AG: Where might we find you on a day full of free time? Guilty pleasures? Secret getaways, hang outs under the radar? MM: I go surfing every chance I can get – rain or shine. We all have a love of surfing that has lasted for around 20 years now. We have actually collaborated with an amazing surfboard shaper from Sydney. So, we will have a range of Stolen Girlfriends Club surfboards to release next year!
AG: Who would you like to partner with on future design work?

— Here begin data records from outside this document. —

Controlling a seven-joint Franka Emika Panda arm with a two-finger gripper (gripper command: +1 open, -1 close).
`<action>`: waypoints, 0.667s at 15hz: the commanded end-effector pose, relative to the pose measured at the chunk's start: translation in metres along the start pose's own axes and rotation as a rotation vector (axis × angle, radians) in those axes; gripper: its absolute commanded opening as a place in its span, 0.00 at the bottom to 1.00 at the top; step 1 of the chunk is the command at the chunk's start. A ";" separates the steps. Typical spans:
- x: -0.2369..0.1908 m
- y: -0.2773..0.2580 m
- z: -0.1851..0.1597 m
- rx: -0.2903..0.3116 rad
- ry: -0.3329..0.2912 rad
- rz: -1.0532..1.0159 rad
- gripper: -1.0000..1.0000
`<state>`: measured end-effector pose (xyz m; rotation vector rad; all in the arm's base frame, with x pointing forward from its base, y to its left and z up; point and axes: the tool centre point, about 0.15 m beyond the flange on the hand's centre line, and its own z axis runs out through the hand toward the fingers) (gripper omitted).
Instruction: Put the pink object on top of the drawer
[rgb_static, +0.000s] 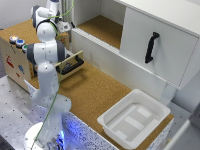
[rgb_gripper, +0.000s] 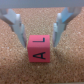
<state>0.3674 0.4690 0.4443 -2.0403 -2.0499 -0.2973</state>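
Pink cube (rgb_gripper: 40, 49) (letters "A" and "L" on faces) seen in wrist view lying on cork surface, between fingers (rgb_gripper: 17, 30) of tool (rgb_gripper: 39, 31); fingers spread apart, small gap each side, no contact seen. In exterior view, upper left of frame, tool (rgb_static: 64, 25) held over drawer (rgb_static: 17, 60) top; cube hidden there. Tray (rgb_static: 70, 64) pulled out. White bin (rgb_static: 132, 117) at lower right on counter (rgb_static: 92, 92).
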 end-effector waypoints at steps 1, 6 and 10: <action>0.010 0.001 -0.027 0.059 -0.025 -0.020 1.00; 0.010 0.001 -0.039 0.019 -0.075 0.108 1.00; -0.007 0.001 -0.047 -0.025 -0.091 0.310 1.00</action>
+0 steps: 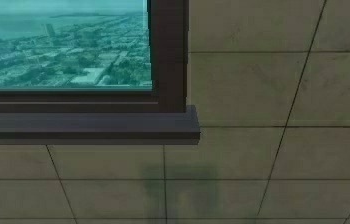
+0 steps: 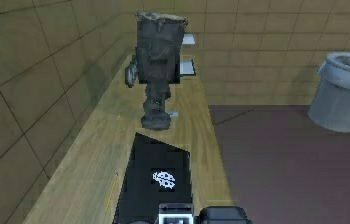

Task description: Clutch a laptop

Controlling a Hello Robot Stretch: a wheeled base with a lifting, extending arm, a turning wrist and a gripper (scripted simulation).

MM: We have worked with some amazing people so far, but it is alway organic- so we never set out to work with someone in particular. We often bump into people – say at a party or a cafe, and we get talking and if we find we have a mutual appreciation for each others work then we make that decision to work with them. For photography we have worked alot with Derek Henderson who is amazing and so talented! And for art we have collaborated with karl maughan who is one of my favourite artists. We have worked with brands such as Mini, & Red Bull. But for the future I dont know! Who knows who we will ‘bump’ into tomorrow.
AG: Who do envision wearing your designs? MM: I love the way some of the models dress during the day. It sounds a little cliche that whole ‘model off duty’ look doesn’t it! And i am a little idealistic in the sense that I love beauty, and if I see a beautiful girl that is dressed well i become so inspired – i can imagine garments that she would wear instantly. For me, Daria Werbowy & Jamie Bochert are impeccable, they are it for me! I saw Jamie Bochert when I was shopping in paris and she was magnificent. Def one of my muses.
AG: Are you where you thought you might be one day? MM: I actually had no idea we would be where we are today. We were just a couple dreamers back in 2005. Sitting around in our shitty garage drinking beers, and talking about how we should start making T-shirts for our friends & for our girlfriends. It was just a matter of taking things one step at a time. Now we are still small in the grand scheme of things but we have an office, we have amazing staff, and we have a following that is pretty much global. We are thankful for that and remain humble knowing how lucky we are to be doing something we love.